As a long-awaited train line nears the Crenshaw corridor, local residents and businesses are eyeing the changes with a mix of hope and anxiety while coping with daily construction woes.
"I do see the change, I do know it's coming and I welcome it," said Marlene Sinclair, owner of the Ackee Bamboo restaurant in Leimert Park. Sinclair has run her small Jamaican restaurant for over a decade and, like other business-owners on Degnan Blvd., hopes that a nearby trains station will bring more foot traffic and steady customers.
"We've been up and down and up and down and I'm just looking for growth," she said. "To see all the new faces and the support, I think it's just going to mean really great business for a lot of us."
But after 11 years in the neighborhood, her lease is now month-to-month, she said. She's worried that once the train line is completed, which the Metropolitan Transportation Authority says should be in three years, small businesses like hers may be pushed out, forced to leave a neighborhood they helped to build.
Challenges during construction
The eight-and-a-half mile Crenshaw/LAX line will run from Exposition Blvd to the 105 freeway. Along the way it crosses Martin Luther King, Jr Blvd., historic Leimert Park and Inglewood, site of the new NFL stadium.
The $2 billion dollar track still has three years to go before opening. But in the meantime, residents and businesses along the line are dealing with the day-to-day challenges of construction.
"The sidewalk was blocked, meaning there was no pedestrian access to here," said Adriana Cortes, manager of Delicious Southern Cuisine, a soul food restaurant that faces Leimert Park on Crenshaw Blvd. Soon after construction began in 2014, a chain link fence sprung up right outside her patio, cutting off the main flow of customers from the street.
"Even from the businesses next door, they couldn't walk here. They had to [go] from the back, the alley maybe. It was very hard for anyone to walk here, even from across the street," said Cortes.
The business took a hit. She estimates a 10-20 percent drop in sales during the first six months. That's tough for a block still trying to recover from the last recession when many stores left.

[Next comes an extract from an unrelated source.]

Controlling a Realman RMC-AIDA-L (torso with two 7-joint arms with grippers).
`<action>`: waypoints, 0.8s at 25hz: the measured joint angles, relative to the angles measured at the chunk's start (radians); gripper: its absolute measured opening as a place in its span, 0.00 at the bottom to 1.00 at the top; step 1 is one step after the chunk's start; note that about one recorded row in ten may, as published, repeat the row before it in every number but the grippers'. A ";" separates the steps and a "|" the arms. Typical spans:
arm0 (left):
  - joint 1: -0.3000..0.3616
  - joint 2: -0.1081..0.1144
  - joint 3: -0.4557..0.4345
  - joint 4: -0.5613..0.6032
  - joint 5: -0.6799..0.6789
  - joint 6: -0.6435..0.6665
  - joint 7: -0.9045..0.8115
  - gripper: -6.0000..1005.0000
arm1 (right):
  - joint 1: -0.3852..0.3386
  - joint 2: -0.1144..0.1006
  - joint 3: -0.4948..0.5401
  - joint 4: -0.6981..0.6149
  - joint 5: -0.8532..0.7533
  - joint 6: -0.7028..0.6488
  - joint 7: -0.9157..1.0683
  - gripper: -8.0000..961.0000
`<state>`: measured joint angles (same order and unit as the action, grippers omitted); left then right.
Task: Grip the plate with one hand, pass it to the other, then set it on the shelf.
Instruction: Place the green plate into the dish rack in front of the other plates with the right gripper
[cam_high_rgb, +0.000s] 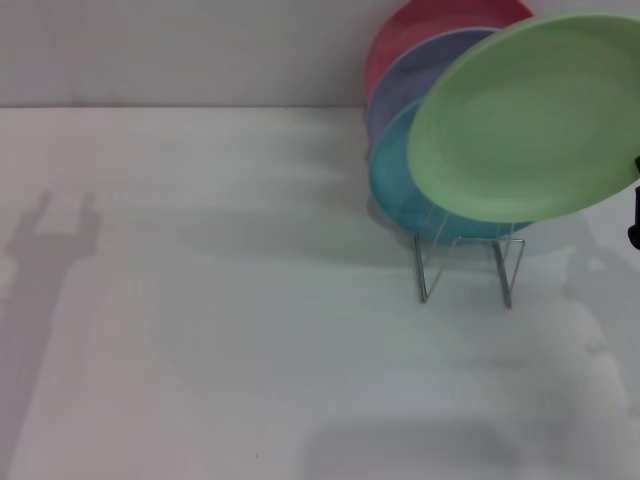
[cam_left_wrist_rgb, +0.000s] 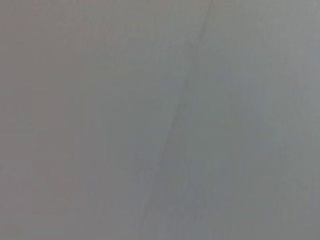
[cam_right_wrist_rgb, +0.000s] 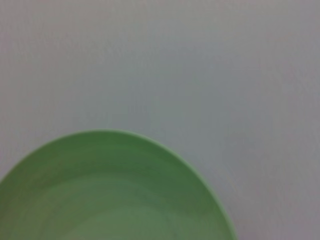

"We've seen Starbucks leave this corner. We've seen a bank leave this corner – literally the bank was next door. A lot of businesses here were closed," said Cortes, who opened her restuarant five years ago with her father, Vidal.
Programs to help local businesses
Metro says it's aware of these kinds of challenges and has made an effort to take a cue from the people who live and work along Crenshaw.
"We're knocking on doors, sitting in living rooms, going to restaurants, sitting in the dining rooms, morning day and night," said Anthony Crump, community and construction relation manager for LA Metro.
"Any construction project is disruptive," said Crump. "If you're remodeling your house or redoing your kitchen, you've got to go through some pain in order to get the benefits of it."
To help shops stay open, Metro has rolled out several programs, including grants for those directly affected by construction. The agency's Business Interruption Fund offers up to $50,000 a year for local businesses.
Adriana Cortes' restaurant, Delicious, was part of the first wave to get the grant, though she said the store got "about three-fourths" of the total grant amount. The funds helped to avoid lay-offs and boost advertisement so residents know the store is open during the construction. And she hopes that lasts.
"It's not yet quite where we want to be, but definitely improved," she said.
Cortes' restaurant is one of dozens to get the grant so far, according to Shalonda Baldwin. Baldwin oversees a variety of pilot programs for business as deputy executive officer of project management at Metro. Since Feburary 2015, 104 businesses have received the grants. All but eight located along the Crenshaw corridor, according to Baldwin.
"This program is focused on helping small mom-and-pop businesses," said Baldwin. "Those are businesses of 25 or fewer employees."
Baldwin said the total amount dispersed so far is just under $2 million, with more grants still in the application process. Metro's Board of Directors has authorized $10 million annually to be used to implement the fund, according to the agency that handles the applications.
'The only income they have'
As construction on the Crenshaw/LAX line moves south, it's already meeting similar concerns from residents in the Park Mesa Heights neighborhood.
At a recent public meeting at the Employment Development offices near Crenshaw and 57th, over 70 people packed a small room and repeatedly interrupted a Metro presentation to voice their concerns.
Many of them asked about public safety and parking during construction in the blocks just south of Leimert Park.
"That's the only income they have," said resident Ricky Dumas of those who work at the small storefronts that line Crenshaw. "And they have their regular customers and that's going to detour the regular customers to go somewhere else because they're not going to want to go through all that construction."
Tamitra Clark, also at the January 28th meeting and director of a local senior center, said she worried about how seniors with disabilities would navigate the disruption on the street and whether her center would get food truck deliveries on time. That concern about traffic flow was also raised by a local mosque preparing for Friday prayers and a primary school dealing with dropping off and picking up children.
Metro says another meeting is scheduled for the end of February to address some of the concerns, and to update residents on the construction.
"The communities in which we're building are vibrant communities to begin with," said Metro's Anthony Crump. "It's our hope and our belief that adding new transportation options will make them even stronger communities."